Wall Street investors with access to newly-listed stocks at their exclusive IPO prices reaped huge returns in 2020, while retail investors who generally missed out on the best prices still made tidy gains.
Shares of companies that went public via IPOs or direct listings this year on average have surged 75 per cent, with corporations that have yet to report a profit jumping more than twice as much as those with positive bottom lines, according to a Reuters analysis.
It is a stunning result in a year that saw stocks plunge when the COVID-19 pandemic rapidly spread in the spring and communities across the country went into lockdown, then turn around and scale fresh highs. In addition, companies seeking to list shares have been embraced on expectations they will benefit from low interest rates, eventual economic recovery and a rollout of vaccines.

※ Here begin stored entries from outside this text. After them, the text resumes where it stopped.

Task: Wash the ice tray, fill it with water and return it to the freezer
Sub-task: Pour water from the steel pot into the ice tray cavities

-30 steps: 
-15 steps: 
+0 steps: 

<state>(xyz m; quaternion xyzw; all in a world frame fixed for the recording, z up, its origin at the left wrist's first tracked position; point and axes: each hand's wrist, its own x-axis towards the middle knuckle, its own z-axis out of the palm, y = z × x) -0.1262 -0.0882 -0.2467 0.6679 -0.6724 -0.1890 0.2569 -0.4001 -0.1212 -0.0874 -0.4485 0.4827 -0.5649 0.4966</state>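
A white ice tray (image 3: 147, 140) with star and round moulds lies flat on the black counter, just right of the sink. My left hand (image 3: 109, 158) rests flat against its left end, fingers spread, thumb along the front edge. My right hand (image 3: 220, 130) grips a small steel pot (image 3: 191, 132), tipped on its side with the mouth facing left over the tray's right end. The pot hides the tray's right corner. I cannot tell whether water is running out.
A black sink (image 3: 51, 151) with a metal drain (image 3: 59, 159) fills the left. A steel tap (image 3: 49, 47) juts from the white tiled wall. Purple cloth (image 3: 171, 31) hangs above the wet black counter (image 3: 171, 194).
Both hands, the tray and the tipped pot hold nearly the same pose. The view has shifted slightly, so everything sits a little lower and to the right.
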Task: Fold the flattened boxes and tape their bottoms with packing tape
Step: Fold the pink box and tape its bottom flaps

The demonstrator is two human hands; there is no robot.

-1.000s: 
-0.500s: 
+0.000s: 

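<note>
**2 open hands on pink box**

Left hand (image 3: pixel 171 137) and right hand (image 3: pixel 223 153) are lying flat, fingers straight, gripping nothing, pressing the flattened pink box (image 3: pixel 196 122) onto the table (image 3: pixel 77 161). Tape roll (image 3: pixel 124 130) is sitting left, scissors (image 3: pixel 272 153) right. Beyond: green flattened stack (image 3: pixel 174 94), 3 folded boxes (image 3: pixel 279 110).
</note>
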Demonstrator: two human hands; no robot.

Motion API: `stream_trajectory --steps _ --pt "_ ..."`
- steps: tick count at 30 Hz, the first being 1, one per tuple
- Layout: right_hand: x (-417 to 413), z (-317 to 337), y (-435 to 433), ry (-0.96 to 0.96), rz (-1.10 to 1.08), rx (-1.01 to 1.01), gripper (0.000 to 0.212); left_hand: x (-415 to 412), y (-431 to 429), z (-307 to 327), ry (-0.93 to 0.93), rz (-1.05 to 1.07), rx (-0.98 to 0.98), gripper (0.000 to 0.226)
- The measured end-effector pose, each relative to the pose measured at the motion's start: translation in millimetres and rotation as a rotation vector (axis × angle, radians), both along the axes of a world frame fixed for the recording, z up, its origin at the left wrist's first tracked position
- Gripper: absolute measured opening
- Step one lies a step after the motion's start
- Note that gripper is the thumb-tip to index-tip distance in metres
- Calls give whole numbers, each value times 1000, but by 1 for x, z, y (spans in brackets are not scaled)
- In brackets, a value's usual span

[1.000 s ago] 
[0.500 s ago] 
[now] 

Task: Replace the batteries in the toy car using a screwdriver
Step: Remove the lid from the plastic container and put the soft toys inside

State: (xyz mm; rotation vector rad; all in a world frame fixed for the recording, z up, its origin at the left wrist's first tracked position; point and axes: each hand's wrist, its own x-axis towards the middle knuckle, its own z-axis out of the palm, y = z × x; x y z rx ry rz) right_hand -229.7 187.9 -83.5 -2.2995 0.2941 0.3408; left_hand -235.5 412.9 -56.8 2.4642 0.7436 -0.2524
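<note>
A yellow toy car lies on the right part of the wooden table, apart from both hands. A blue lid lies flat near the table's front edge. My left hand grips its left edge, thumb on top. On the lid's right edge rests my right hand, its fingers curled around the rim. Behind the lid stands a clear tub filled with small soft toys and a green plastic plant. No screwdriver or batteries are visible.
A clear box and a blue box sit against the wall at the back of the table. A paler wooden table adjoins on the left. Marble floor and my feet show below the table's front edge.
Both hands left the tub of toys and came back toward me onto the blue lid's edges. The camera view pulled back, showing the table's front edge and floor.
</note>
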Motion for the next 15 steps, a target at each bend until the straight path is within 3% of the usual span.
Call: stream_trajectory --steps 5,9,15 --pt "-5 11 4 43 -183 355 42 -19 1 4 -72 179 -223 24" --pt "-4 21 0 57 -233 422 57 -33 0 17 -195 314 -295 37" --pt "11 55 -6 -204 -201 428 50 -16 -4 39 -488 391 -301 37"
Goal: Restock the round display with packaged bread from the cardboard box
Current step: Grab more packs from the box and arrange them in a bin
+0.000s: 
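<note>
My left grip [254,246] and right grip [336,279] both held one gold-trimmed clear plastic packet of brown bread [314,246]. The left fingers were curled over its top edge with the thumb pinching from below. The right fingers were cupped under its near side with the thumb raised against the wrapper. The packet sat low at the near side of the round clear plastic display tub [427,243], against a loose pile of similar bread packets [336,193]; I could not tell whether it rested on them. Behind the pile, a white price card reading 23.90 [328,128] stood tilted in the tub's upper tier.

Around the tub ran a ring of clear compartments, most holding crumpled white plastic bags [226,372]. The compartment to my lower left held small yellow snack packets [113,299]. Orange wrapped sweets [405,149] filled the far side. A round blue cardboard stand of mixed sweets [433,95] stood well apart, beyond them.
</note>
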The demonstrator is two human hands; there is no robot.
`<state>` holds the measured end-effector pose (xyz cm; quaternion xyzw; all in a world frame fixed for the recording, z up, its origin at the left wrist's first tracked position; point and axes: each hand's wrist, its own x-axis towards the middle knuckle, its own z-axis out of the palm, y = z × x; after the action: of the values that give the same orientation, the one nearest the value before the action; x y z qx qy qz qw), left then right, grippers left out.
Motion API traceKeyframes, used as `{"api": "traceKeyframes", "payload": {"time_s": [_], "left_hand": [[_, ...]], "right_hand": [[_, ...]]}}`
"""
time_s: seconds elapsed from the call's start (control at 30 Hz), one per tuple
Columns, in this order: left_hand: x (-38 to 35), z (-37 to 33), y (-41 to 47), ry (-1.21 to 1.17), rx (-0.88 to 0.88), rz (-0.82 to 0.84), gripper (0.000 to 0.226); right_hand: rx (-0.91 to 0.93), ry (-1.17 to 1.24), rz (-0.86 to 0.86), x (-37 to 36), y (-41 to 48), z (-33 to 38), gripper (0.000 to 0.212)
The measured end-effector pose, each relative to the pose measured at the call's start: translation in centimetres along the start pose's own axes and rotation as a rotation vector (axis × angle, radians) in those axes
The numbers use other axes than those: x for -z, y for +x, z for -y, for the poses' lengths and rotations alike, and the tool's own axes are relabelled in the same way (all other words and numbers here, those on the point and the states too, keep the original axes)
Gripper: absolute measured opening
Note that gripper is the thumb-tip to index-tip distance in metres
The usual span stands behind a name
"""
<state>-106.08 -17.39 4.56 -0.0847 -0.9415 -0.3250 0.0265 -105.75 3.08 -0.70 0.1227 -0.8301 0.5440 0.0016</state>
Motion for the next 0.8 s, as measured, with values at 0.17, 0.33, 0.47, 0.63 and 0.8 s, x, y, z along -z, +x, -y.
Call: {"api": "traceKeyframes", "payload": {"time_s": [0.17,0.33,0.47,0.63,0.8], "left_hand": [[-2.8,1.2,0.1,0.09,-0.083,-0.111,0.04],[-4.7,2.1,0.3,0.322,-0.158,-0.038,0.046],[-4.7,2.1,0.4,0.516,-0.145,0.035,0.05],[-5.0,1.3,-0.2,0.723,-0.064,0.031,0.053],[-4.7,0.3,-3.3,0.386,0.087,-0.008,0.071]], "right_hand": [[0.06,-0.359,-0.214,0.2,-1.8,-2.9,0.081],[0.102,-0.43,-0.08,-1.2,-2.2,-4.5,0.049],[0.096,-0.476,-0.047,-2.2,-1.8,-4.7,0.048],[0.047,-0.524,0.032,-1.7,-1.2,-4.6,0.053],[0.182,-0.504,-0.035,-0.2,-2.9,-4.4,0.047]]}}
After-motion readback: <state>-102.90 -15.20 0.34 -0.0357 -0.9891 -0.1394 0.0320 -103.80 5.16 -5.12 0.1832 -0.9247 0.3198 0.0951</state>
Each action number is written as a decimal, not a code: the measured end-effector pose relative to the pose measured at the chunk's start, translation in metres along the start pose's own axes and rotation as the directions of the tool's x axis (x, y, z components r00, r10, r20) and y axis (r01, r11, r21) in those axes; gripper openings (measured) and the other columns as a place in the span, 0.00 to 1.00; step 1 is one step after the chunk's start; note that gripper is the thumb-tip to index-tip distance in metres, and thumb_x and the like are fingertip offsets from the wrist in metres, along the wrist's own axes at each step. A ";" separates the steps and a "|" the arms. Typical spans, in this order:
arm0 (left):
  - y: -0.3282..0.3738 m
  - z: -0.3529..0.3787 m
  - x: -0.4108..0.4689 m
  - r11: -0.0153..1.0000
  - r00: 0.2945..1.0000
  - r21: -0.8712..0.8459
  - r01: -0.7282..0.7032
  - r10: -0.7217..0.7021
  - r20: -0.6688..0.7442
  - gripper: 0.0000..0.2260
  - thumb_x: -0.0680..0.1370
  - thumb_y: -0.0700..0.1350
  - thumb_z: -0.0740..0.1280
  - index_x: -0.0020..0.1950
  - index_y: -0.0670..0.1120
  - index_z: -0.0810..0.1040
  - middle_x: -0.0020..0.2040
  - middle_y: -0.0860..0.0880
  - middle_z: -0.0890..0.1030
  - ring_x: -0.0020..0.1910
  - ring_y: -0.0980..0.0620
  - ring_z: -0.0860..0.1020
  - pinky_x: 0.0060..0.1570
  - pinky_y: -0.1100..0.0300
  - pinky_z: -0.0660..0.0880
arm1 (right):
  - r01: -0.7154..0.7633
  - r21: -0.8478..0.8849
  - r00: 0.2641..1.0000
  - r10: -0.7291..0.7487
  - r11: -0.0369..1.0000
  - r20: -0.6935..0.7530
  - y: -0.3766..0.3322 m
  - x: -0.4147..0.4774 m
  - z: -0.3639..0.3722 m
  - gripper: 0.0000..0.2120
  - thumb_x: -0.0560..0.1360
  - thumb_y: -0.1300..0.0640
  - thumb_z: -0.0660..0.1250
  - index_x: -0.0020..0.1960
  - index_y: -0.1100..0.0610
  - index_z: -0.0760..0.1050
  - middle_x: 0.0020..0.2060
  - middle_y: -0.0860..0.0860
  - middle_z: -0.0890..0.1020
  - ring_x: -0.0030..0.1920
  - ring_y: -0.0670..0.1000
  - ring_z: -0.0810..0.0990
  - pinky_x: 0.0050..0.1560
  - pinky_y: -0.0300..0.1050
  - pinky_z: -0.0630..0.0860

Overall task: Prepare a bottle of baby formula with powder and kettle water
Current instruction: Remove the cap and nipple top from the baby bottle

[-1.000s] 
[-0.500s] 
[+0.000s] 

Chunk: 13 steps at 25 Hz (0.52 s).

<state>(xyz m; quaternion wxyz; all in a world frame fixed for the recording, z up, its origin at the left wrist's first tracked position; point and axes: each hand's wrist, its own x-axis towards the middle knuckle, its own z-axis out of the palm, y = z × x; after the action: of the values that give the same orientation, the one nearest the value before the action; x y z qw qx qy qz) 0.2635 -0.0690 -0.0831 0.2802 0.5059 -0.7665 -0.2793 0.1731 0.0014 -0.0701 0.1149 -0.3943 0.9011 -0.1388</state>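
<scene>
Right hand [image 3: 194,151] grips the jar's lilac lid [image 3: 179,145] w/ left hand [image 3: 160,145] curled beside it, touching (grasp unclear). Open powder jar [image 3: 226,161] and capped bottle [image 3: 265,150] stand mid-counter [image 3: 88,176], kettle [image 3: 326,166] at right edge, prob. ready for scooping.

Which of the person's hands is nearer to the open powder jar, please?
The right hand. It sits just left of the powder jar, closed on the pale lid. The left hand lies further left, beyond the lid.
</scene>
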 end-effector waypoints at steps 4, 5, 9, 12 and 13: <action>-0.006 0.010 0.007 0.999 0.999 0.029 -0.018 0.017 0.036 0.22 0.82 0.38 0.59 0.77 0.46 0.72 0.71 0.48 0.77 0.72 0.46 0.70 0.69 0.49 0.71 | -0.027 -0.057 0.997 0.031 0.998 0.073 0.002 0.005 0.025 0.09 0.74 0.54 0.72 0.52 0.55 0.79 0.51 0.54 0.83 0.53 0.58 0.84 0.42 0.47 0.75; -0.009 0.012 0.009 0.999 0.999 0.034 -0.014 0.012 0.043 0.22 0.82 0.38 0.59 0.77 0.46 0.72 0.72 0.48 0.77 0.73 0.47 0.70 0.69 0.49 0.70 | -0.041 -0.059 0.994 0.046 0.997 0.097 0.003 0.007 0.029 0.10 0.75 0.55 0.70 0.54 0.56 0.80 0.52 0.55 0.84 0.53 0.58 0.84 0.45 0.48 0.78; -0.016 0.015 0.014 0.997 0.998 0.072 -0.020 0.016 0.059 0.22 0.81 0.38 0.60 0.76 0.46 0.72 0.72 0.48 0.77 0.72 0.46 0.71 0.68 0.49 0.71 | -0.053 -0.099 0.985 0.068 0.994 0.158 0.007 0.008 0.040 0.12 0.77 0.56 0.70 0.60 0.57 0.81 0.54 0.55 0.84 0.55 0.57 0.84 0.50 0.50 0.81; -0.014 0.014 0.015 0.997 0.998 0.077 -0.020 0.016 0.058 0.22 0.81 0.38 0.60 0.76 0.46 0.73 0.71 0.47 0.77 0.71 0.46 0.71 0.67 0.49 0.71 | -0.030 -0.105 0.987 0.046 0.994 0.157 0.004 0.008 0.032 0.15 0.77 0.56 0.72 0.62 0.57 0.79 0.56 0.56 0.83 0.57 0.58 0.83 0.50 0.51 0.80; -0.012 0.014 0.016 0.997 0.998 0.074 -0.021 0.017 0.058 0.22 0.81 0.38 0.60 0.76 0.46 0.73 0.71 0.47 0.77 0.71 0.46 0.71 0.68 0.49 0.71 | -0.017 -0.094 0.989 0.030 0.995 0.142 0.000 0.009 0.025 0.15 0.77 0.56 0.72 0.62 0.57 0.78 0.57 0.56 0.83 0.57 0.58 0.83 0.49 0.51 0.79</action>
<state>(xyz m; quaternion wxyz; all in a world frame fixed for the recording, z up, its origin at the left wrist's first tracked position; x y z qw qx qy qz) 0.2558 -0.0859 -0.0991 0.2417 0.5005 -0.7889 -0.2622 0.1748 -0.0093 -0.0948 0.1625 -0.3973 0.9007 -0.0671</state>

The analysis includes about 200 companies that held IPOs in the United States this year, and a handful of direct listings from companies such as Asana and Palantir Technologies. About 70 per cent of the companies listing their shares this year are not run profitably, according to Refinitiv data and company filings.
Underwriters reserve most of the new shares in red-hot IPOs for top institutional investors, mostly cutting out small investors who can buy shares only once they start trading.
A non-professional investor who bought into all of 2020′s public listings at the closing price of each stock’s first day of trade would be up about 28 per cent for the year, less than half the return of an investor who bought in at each IPO price. That is better than the S&P 500′s 15-per-cent gain so far in 2020, but far short of the more than 40-per-cent gain that buying a Nasdaq index fund at the start of the year would have provided.
Brokerage Citadel Securities has said that retail investors have accounted for as much as 25 per cent of stock market activity in 2020.
The large gap between average returns based on IPO prices and returns based on closing prices of the first day of trading underscores the advantages enjoyed by institutional investors on Wall Street.
Airbnb, 2020′s most hotly anticipated stock market debutant, is up 121 per cent from the IPO price in its Dec. 10 listing. But based on Airbnb’s closing price on its first day on the market, the stock is up just 4 per cent.
The median IPO return, which reduces the influence of the most extreme winners and losers, so far in 2020 is 51 per cent, shrinking to a more modest 13 per cent based on closing prices after the first trading days.
Chinese online retailer Wunong Net Technology was this year’s strongest-performing U.S. IPO stock, up almost 700 per cent since its listing on Dec. 15, according to Refinitiv data. Investors buying Wunong Net at the close of its first trading day would be up about 230 per cent.